Keynesian Macroeconomic Model
- Consumption is influenced by three factors: autonomous consumption, marginal propensity to consume (MPC), and income.
- Intended investment levels reflect investors' optimism or pessimism about the economy.
- The marginal propensity to consume is crucial in calculating the multiplier effect.
- Aggregate demand (in no government or foreign trade contexts) comprises consumption plus intended investment.
Savings and Investment
- In scenarios of insufficient aggregate demand, household savings outstrip intended investment.

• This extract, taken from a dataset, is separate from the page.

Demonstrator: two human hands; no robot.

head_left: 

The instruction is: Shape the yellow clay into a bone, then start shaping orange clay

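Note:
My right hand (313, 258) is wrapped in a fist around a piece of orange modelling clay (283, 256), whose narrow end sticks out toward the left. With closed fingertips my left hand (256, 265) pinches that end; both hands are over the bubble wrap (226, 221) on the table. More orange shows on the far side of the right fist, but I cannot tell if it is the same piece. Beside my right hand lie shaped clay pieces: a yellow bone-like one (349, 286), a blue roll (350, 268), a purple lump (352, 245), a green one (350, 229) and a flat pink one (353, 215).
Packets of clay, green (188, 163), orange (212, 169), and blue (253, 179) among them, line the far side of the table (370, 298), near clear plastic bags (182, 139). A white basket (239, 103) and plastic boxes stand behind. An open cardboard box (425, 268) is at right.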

- If intended business investment decreases, the Keynesian multiplier effect suggests total income will drop by a greater amount.

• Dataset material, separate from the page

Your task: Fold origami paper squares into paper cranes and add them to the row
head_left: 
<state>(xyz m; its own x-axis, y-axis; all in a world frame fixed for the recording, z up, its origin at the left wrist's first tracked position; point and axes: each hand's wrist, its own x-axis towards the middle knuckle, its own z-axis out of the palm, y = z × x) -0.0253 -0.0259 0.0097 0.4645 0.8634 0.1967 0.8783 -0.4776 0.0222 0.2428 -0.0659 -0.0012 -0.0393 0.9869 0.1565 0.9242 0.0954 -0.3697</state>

Marginal Propensity to Save
- If Jane's income rises from $30,000 to $35,000 and her consumption increases from $26,000 to $29,000, her marginal propensity to save is 0.4.
Interest Rates and Savings
- The relationship between interest rates and savings within the Keynesian model is ambiguous; higher interest rates could result in either increased or decreased savings.
Misconceptions in Keynesian Economics
- Counter to some beliefs, interest rates do not primarily determine household saving rates.
- Wage rate adjustments do not ensure macroeconomic equilibrium in response to unequal injections and leakages.
- The presence of massive unemployment does not exclude the possibility of economic equilibrium in the Keynesian framework.
- Inflation rate is not seen as a key determinant of business investment levels.
Historical Context
- During the Great Depression, US unemployment rates soared above 20%, highlighting severe economic distress.
Key Truths and Falsehoods
- Aggregate demand is more complex than merely summing consumption and income, as indicated by false statements regarding this relationship.
- It is incorrect to assume economic downturns typically lead to increased inflation; rather, the opposite holds true in most cases.